Sempre a arrastar o filho, só despertou para o presente no momento em que, percorrendo a rua até à zona do tribunal, entrou na mercearia do Pacheco e se plantou na fila. Tinha três pessoas à frente. Suspirou com impaciência, mas fez um esforço para se acalmar. Desde que, meses antes, se apercebera de que havia menos comida no prato dos filhos que havia abandonado o mundo de missas, eucaristias e sacramentos onde se refugiara. Ainda sentia uma dor dilacerar-lhe o peito sempre que a mente lhe revolvia o passado, mas o luto por tudo o que perdera estava feito e percebeu que chegara a hora de reagir.
Enquanto deambulava pelos caminhos que a sua vida tomara, meteu a mão no bolso esquerdo e extraiu as três senhas que ainda lhe restavam do conjunto semanal a que tinha direito. Eram pequenos papéis rectangulares, picotados no derradeiro quinto para que fosse possível guardar um talão comprovativo do seu uso; pelo meio ostentavam, em maiúsculas e a negro carregado, o nome do produto a que se destinavam.
Uma das senhas que retirou do bolso dizia "batata", a segunda assinalava "carvão, lenha e petróleo" e a terceira "manteiga, queijo e outros lacticínios". Franziu o sobrolho. Tinha ideia de que lhe restava ainda uma senha que lhe dava direito a algo bem melhor. Vasculhou o bolso esquerdo, mas nada encontrou. Depois procurou no bolso direito, novamente sem sucesso. Abriu a mala de mão e esquadrinhou o interior até sentir um papelinho roçar-lhe os dedos.
"Ah!", exclamou em triunfo. "Está aqui o malvado!..."
"O que é, mãe?"
A vozinha relembrou a Amélia a presença do filho. Passou- -lhe a mão pelo cabelo, tranquilizadora.
"Não é nada, Zé. Era eu que andava à procura disto."
Extraiu da malinha de mão um talãozinho pequeno. Mostrou-o ao filho e depois virou-o para si mesma. Sentiu um baque. O talão não dizia o que ela esperava. O papelinho registava simplesmente "carta de racionamento de sabão".
"Meu Deus!"
Alarmada, quase em pânico perante a possibilidade de ter perdido o talão mais precioso de todos, procurou de novo na mala, revolveu o interior até roçar com os dedos num novo papel.
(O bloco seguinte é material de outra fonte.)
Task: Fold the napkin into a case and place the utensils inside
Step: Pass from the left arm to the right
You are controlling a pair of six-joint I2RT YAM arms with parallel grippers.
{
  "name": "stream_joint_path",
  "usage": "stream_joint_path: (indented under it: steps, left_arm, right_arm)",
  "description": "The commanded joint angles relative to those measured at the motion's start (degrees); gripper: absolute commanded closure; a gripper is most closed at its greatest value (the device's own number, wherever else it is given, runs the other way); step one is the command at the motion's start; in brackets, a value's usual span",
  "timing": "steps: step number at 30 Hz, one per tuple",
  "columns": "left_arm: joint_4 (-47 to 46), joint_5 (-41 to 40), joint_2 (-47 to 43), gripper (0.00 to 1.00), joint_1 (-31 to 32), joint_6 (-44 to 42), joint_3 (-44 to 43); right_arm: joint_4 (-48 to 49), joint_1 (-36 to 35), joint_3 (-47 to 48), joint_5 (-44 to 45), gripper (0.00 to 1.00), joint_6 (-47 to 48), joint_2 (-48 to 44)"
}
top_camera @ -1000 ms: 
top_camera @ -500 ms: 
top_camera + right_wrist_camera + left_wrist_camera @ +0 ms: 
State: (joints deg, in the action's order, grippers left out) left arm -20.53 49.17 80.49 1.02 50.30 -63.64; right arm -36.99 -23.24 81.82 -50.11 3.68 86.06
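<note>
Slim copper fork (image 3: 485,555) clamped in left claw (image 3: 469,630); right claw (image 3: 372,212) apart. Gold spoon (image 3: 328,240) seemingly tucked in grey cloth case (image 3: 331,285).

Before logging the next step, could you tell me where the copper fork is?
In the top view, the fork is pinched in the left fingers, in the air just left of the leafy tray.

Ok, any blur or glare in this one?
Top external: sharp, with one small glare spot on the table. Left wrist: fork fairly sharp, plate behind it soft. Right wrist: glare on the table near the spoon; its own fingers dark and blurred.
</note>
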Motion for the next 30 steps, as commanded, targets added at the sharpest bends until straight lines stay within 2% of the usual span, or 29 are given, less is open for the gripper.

Extraiu-o com um movimento brusco, sôfrego até, e devorou com os olhos a referência ao produto a que tinha direito. "Bacalhau." Suspirou de alívio e sentiu um peso soltar-se-lhe do peito. Nesse domingo teriam direito a mais do que a habitual dieta de batatas com vegetais.
A fila entretanto ia avançando e Amélia constatou que só restava um cliente à sua frente. Voltou a passar os olhos pelas senhas e espreitou os bens guardados a granel nos sacos de serapilheira ou exibidos na vitrina atrás do merceeiro. O Pacheco tinha a melhor mercearia de Penafiel, um estabelecimento sempre bem apetrechado com os mais variados bens, incluindo requintes como bolachas, rebuçados e café do Brasil e de Moçambique, e ainda um espaço com brinquedos para a pequenada.
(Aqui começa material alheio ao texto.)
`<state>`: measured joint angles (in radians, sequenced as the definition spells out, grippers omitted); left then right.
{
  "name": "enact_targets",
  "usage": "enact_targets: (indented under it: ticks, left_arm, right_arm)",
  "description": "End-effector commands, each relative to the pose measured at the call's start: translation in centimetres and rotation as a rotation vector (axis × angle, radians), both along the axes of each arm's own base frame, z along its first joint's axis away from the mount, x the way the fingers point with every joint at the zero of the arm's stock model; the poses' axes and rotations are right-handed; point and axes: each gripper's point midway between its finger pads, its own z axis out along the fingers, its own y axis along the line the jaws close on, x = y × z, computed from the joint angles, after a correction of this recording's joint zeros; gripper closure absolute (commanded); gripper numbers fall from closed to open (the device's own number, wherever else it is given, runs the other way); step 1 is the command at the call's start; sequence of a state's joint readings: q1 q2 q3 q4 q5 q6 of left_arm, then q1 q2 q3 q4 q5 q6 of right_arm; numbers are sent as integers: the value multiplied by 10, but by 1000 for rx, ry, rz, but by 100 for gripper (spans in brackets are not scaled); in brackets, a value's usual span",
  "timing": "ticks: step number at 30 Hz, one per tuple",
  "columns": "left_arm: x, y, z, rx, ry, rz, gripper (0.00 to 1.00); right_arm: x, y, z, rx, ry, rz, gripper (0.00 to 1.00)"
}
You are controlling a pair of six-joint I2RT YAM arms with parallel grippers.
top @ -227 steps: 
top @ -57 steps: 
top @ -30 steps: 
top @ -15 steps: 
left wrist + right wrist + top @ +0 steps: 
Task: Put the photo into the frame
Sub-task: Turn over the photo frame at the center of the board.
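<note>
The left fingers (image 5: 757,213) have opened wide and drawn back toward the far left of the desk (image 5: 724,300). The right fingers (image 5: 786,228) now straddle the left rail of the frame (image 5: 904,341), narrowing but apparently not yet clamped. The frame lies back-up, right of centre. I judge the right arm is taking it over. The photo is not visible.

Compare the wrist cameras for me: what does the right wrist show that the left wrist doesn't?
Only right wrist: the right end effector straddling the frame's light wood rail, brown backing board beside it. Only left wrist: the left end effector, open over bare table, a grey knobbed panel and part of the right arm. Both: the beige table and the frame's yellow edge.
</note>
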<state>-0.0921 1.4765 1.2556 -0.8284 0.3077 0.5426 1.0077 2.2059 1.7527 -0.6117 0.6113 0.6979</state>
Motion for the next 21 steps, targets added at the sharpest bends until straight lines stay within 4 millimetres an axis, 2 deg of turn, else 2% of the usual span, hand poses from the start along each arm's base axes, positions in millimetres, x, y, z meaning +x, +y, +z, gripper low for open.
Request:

Mas foi ao ver os preços dos produtos que Amélia sentiu o coração dar mais um salto.
"Virgem Maria!"
"O que foi, mãe?"
Passou de novo a mão pelos cabelos do filho.
"Não é nada, Zezinho. Sou eu que estou a ficar cansada."
O que assustara Amélia fora a escalada de preços que via reflectida no preçário galopante que o merceeiro rabiscara nos sacos de serapilheira e nos produtos daquela vitrina. O custo do quilo de batatas havia duplicado e o da manteiga também. Espreitou para os sacos por baixo do armário e verificou que o mesmo acontecia com a fruta e o peixe. O bacalhau ia sair-lhe caro, constatou com desânimo enquanto afagava o talão correspondente. Outros bens essenciais haviam sofrido um forte aumento, como era o caso do arroz, do açúcar, do sabão e do azeite. Todos estes produtos estavam racionados, o mesmo sucedendo com as massas, os óleos alimentares, o leite, o café, o cacau, o grão, os cereais, o pão, as farinhas...
"O seguinte!"
A voz do merceeiro puxou-a para diante do balcão.
"Bom dia, senhor Pacheco."
"Ora viva, dona Amélia! Estou a ver que hoje trouxe o pequerrucho." Sorriu para José. "Então, pirralho, também vens às compras?"
O pequeno deu um passo em frente e colou-se ao balcão, indicando as senhas que a mãe tinha na mão.